10. -- Невозможно писать, если ты не отталкиваешься от конкретных прототипов: людей, ситуаций, предметов. Но тут есть опасность, что ты будешь описывать свой личный опыт, никому, кроме тебя не интересно. Если же ты будешь писать об общем, или о типическом, что одно и то же что среднестатистическое, у тебя не будет необходимой конкретике. Необходимой прежде всего даже не для читателя, а для тебя самого. Как художник рисует с модели или воспроизводит натуру с эскизов, так и писатель должен "видеть" то, что он описывает.

-- В философии это называется соотношением общего и конкретного. Знание выступает как их союз в форме т. н. особенного.

-- В философии это все понятно, а вот в реальной жизни: Писатель, если он правильно развивается проходит три стадии: романтизм, реализм и классицизм. Романтизм -- это молодость, когда ему ничто кроме своих охов и восторгов не интересует. Он думает, что и весь мир должен разделять с ним и потому пишет общими фразами. Реализм -- это зрелость, когда уже опираешься на опыт.

-- А классицизм старость и маразм.

-- Где-то так, но у некоторых это еще и мудрость. Вот классицизм как раз и соединяет общее и конкретное. Конкретное -- это реальность, воспроизведение живых моделей, а общее -- это некоторые художественные приемы, с помощью которых и к которым он и подгоняет свое конкретное. Я вот, -- продолжал Леня Ершов, -- всегда и сознательно строю рассказ по образцам известных случаев или анекдотов. Берешь их из ЖЗЛ и пересказываешь. Только вместо известных персонажей подставляешь свои и переносишь их действие в хорошо знакомую тебе среду. Ничего нового все равно уже выдумать невозможно -- все выдумано до тебя. Но когда ты известный анекдот приспосабливаешь к конкретной ситуации -- а иначе и не получится: если анекдот тебе не интересен, тебе и пересказывать его не захочется, -- ты невольно, а лучше вольно обогащаешь его своим опытом.

-- Или обедняешь.

-- А это уж как получится.

11. -- Исторический роман -- это особый жанр. Писателю мало иметь таланта и даже знания источников. Нужен сам материал. Это история -- значительные события. Раз. И это историческая личность, которая бы управляла этими событиями или была с ними вровень. Личность, в которой выражался бы дух истории. Это два.

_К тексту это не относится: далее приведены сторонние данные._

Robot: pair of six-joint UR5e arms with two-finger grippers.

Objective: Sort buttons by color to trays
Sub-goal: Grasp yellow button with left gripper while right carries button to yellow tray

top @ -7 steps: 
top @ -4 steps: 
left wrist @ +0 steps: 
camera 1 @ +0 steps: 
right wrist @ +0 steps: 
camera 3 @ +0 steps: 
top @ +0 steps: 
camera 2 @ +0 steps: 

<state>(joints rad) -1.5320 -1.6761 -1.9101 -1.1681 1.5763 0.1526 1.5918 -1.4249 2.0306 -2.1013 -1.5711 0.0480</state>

И с тем и с другим у нас в России дело швах. Поэтому, кроме как "Петр I" А. Толстого русской литературе и предъявить на общечеловеческий стол нечего.

-- А "Война и мир"?

-- Ну ты используешь запрещенный прием.

-- Это почему же?

-- Кто же осмелится поднять, кроме компьютерных троллей, хвост на Льва Николаевича? И все же "Война и мир" это не исторический роман. Это эпопея. Где схлестнулись не исторические персоны, а эпические -- два богатыря: одноглазый Ахилл и коротышка Геракл. Исторического романа нет, ибо в России нет истории.

-- ??

-- Ну войны, нашествия. Это все страдательная история, то что Россия претерпевала. А история должна быть действенной. Эпоха Петра -- это да. И Петр I личность под стать эпохе. Минин и Пожарский, А. Невский, Владимир? Тоже да. Но нет материала, зацепиться не за что.

-- А Ленин тоже запрещенный прием?

-- Нет. Но нет и осмысления эпохи. Революция еще не стала историей. Она еще в колыбели, в непонятках

Мы многого еще не сознаем,
Питомцы ленинской победы
И песни новые по-старому поем,
Как нас учили прадеды и деды.

-- Но сам-то ведь ты пытаешься писать из истории партизанского движения на Алтае.

-- Вот я и хочу осознать ленинскую победу, -- скромно подытожил нашу беседу Леня Ершов.